• **What the task requires**
Only one stretch of the listing below is wanted. Give it again exactly, from the line with "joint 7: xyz" through the line with "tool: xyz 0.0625".

• **Material for this exercise**
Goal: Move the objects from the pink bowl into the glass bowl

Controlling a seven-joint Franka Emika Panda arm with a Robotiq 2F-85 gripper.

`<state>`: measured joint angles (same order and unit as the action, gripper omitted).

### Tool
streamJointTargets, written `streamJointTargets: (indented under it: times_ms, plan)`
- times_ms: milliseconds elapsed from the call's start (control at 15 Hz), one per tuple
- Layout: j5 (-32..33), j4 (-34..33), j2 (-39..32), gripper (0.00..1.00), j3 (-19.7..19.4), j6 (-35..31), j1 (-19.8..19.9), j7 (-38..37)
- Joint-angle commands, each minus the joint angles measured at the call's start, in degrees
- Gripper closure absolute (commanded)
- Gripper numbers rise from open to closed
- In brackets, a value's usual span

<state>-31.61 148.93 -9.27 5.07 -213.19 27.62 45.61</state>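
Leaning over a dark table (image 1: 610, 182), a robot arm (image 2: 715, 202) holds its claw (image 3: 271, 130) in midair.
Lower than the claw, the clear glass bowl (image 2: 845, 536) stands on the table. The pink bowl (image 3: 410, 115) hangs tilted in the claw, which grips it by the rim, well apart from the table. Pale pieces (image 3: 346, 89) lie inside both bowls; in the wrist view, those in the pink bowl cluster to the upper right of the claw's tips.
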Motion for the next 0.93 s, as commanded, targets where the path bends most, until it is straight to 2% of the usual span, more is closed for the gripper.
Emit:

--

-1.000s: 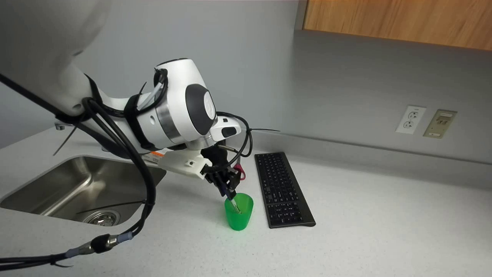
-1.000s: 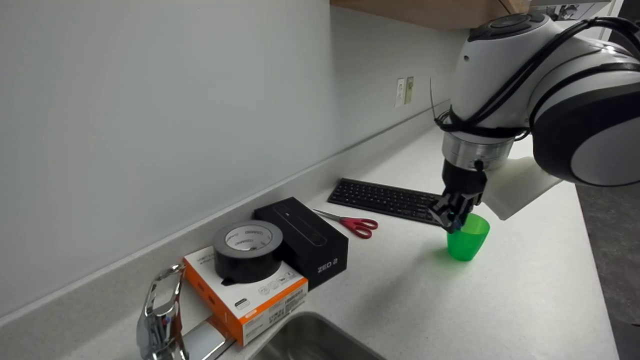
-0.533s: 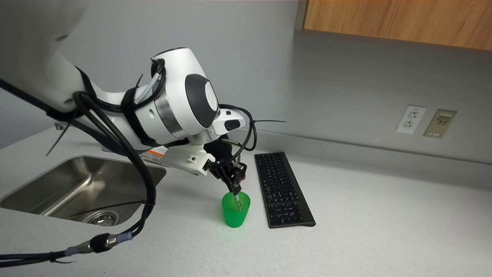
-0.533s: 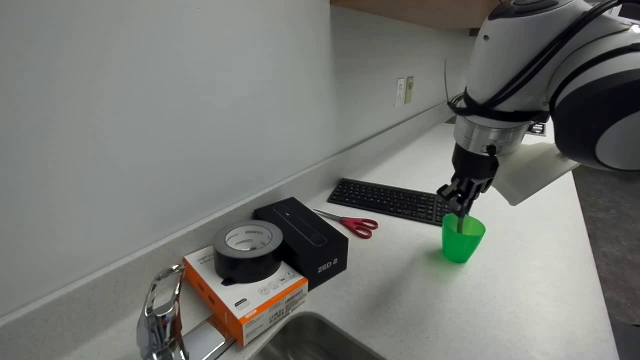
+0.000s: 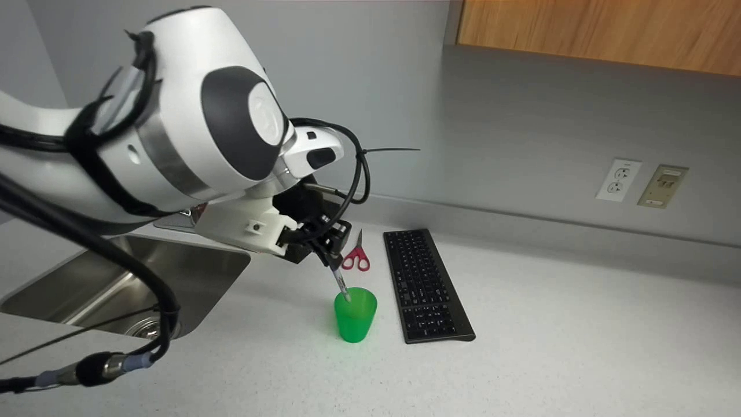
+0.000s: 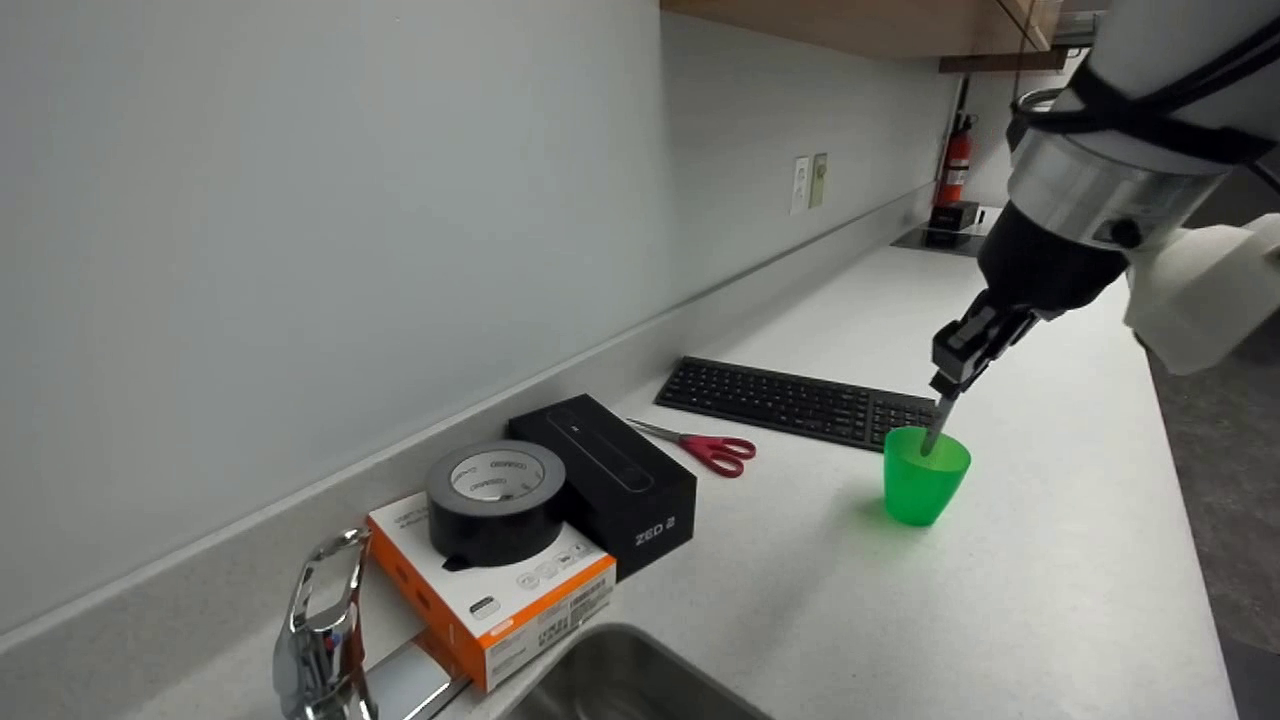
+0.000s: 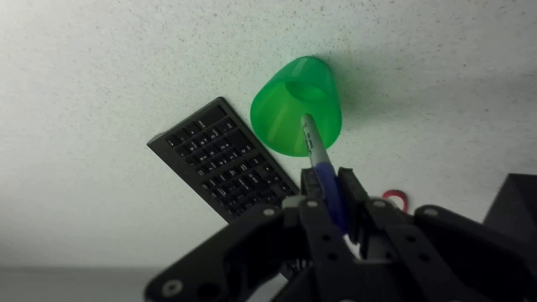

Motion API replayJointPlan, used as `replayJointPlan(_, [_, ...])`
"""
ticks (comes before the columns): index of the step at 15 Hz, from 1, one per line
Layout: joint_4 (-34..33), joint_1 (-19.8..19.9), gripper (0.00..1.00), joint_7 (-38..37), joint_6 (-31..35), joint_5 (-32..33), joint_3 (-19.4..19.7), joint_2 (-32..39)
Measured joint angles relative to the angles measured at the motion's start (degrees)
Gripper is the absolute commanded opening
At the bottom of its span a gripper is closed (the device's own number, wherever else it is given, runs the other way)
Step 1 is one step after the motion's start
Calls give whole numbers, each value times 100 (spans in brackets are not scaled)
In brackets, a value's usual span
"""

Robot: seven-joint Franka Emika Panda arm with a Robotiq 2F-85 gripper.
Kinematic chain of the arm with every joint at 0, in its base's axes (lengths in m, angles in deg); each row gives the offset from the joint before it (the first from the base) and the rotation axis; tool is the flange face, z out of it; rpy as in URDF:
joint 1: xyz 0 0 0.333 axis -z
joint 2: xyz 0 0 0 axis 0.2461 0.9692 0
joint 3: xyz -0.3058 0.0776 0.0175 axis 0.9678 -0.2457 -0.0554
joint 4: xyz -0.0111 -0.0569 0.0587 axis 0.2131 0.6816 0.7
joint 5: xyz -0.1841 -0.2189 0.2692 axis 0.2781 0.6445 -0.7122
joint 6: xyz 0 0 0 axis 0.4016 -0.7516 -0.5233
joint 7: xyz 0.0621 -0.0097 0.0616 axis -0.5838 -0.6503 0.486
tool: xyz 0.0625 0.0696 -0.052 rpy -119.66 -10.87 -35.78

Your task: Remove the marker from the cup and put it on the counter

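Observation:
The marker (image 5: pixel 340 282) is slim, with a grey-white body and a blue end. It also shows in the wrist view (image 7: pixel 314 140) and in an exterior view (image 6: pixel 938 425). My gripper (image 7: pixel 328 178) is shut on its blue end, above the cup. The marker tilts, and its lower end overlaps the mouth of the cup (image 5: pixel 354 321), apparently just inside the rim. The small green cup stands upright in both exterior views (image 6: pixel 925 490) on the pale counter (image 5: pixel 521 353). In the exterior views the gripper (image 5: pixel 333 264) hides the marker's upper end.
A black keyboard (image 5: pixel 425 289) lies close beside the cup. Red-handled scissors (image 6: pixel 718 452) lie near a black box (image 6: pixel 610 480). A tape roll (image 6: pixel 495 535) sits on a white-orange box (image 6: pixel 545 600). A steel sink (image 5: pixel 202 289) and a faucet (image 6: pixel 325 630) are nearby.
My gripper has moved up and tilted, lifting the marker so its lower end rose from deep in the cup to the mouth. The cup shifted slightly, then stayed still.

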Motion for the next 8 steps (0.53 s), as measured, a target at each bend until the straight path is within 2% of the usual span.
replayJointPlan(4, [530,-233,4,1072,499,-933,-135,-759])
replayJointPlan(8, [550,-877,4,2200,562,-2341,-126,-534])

• **The answer**
joint 7: xyz 0.0621 -0.0097 0.0616 axis -0.5838 -0.6503 0.486
tool: xyz 0.0625 0.0696 -0.052 rpy -119.66 -10.87 -35.78

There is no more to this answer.